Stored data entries
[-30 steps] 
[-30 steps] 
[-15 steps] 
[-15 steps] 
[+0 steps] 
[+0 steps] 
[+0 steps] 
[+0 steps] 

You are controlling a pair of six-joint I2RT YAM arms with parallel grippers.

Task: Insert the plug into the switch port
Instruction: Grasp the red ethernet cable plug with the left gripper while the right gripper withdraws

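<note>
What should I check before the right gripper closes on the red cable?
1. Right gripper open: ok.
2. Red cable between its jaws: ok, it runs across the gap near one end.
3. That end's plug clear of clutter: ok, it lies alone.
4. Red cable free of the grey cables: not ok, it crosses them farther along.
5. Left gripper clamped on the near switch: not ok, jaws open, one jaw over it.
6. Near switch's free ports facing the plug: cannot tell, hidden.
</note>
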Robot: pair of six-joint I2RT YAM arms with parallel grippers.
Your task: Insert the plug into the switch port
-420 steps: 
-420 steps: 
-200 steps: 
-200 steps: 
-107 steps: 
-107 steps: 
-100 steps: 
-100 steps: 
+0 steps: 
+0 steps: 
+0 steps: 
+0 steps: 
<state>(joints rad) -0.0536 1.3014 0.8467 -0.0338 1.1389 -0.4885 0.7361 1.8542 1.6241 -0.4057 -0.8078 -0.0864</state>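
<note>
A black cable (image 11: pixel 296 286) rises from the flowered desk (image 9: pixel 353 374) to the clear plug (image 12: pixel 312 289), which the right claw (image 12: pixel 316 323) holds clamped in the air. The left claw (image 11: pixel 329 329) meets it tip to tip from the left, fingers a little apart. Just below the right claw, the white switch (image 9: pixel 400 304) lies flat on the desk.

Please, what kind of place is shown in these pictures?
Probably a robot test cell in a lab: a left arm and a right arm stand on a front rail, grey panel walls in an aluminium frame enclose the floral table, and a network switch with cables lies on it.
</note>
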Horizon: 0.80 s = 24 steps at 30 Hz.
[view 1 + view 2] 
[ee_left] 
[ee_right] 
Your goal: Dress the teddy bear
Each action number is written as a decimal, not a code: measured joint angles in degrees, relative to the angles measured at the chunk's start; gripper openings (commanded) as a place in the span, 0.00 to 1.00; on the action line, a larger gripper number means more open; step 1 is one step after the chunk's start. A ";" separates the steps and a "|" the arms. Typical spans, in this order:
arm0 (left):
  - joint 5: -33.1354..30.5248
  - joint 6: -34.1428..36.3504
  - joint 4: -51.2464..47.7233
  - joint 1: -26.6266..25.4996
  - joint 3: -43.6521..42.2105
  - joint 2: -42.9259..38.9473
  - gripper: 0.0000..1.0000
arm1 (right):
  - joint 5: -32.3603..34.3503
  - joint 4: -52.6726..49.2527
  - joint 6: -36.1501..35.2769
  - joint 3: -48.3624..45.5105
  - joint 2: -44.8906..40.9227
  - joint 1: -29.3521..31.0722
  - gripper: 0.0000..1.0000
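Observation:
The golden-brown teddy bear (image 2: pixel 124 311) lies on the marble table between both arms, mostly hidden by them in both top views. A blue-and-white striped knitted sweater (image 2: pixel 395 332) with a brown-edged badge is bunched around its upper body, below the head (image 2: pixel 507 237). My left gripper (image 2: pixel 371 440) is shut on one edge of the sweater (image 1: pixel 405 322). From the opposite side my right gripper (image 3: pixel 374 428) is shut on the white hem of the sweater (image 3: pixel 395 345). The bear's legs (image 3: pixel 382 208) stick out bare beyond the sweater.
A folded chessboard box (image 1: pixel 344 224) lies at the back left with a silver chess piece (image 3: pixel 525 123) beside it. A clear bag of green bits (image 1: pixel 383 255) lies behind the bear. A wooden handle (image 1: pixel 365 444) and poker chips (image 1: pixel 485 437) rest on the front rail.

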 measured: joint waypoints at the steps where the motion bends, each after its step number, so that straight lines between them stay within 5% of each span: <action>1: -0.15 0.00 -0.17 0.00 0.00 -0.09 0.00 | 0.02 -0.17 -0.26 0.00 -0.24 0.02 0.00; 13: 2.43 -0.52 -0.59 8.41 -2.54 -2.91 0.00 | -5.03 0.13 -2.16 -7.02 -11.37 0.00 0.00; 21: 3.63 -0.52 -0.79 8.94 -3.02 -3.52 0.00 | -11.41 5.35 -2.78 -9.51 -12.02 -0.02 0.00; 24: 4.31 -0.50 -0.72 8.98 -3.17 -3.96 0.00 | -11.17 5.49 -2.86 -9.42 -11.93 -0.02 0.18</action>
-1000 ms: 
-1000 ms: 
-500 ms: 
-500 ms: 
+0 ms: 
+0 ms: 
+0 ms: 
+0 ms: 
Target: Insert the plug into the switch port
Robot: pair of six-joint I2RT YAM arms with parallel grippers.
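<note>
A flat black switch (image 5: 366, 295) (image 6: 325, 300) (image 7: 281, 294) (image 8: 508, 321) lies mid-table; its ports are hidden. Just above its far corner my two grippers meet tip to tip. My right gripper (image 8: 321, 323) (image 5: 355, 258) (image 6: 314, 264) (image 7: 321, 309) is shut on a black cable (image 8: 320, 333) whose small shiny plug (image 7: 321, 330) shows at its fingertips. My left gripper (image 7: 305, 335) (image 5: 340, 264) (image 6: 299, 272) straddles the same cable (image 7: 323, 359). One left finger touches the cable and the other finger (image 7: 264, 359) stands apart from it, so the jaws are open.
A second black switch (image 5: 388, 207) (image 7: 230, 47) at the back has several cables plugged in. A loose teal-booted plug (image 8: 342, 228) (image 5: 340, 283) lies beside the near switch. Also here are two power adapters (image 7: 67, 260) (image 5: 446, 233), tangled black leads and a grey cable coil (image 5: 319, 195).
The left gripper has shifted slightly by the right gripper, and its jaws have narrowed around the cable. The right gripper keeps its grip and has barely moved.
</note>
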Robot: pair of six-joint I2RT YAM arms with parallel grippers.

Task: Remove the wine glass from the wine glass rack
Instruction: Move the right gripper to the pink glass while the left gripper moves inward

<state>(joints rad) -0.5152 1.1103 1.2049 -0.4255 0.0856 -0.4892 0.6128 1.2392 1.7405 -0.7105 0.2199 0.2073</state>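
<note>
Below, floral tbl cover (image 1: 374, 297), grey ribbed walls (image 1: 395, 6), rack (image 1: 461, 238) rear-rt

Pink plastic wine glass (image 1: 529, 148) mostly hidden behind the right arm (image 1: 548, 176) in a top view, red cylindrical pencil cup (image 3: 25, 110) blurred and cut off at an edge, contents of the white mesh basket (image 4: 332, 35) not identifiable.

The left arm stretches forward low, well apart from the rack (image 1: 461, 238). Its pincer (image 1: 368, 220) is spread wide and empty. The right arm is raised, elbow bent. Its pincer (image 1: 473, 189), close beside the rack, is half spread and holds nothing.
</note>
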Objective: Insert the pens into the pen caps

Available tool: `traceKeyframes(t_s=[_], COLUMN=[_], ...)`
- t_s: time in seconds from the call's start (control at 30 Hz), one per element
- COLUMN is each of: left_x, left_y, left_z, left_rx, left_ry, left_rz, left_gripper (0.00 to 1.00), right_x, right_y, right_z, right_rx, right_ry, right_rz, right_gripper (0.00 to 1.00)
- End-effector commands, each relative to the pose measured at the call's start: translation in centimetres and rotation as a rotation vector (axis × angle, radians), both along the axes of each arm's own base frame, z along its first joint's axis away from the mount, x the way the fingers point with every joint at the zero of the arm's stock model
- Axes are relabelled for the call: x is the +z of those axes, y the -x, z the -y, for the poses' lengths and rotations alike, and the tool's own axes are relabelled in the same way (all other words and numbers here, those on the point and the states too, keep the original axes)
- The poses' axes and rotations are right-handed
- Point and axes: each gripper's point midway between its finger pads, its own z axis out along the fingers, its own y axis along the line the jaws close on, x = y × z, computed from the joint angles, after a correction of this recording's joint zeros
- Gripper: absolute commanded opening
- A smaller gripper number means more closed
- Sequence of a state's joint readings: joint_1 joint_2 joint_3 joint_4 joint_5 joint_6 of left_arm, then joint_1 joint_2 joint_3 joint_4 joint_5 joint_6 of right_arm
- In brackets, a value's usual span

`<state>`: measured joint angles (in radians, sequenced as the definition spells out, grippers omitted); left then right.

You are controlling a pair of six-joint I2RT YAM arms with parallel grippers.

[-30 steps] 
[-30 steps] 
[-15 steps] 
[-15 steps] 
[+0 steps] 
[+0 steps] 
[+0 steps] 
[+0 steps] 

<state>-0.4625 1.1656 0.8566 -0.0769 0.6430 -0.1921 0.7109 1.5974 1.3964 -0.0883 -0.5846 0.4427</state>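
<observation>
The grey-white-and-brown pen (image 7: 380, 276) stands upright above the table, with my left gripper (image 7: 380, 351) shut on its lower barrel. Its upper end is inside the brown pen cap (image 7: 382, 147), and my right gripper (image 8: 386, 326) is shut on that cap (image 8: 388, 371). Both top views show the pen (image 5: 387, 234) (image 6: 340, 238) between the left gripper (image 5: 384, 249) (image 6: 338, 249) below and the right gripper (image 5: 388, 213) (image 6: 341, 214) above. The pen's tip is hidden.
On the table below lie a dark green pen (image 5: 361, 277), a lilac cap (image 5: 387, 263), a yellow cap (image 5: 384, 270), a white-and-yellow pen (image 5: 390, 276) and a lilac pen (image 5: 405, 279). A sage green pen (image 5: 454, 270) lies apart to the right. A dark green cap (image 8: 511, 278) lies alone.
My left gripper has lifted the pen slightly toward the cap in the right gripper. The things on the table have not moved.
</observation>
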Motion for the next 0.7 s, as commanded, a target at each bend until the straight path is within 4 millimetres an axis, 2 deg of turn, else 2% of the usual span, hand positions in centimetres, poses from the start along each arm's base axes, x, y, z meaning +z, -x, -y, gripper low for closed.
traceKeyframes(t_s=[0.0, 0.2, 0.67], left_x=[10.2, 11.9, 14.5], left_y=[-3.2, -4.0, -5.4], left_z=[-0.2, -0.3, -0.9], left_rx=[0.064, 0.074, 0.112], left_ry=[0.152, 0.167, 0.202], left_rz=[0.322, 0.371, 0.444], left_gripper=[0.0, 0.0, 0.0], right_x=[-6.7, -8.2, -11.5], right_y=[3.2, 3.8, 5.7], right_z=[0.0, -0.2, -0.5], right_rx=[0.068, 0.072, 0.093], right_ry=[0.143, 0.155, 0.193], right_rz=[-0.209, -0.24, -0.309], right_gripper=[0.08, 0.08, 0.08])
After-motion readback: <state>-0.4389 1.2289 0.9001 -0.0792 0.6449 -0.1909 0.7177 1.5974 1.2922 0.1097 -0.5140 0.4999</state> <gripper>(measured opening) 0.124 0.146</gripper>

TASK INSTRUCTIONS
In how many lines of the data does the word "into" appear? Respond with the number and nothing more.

EXERCISE ANSWER
4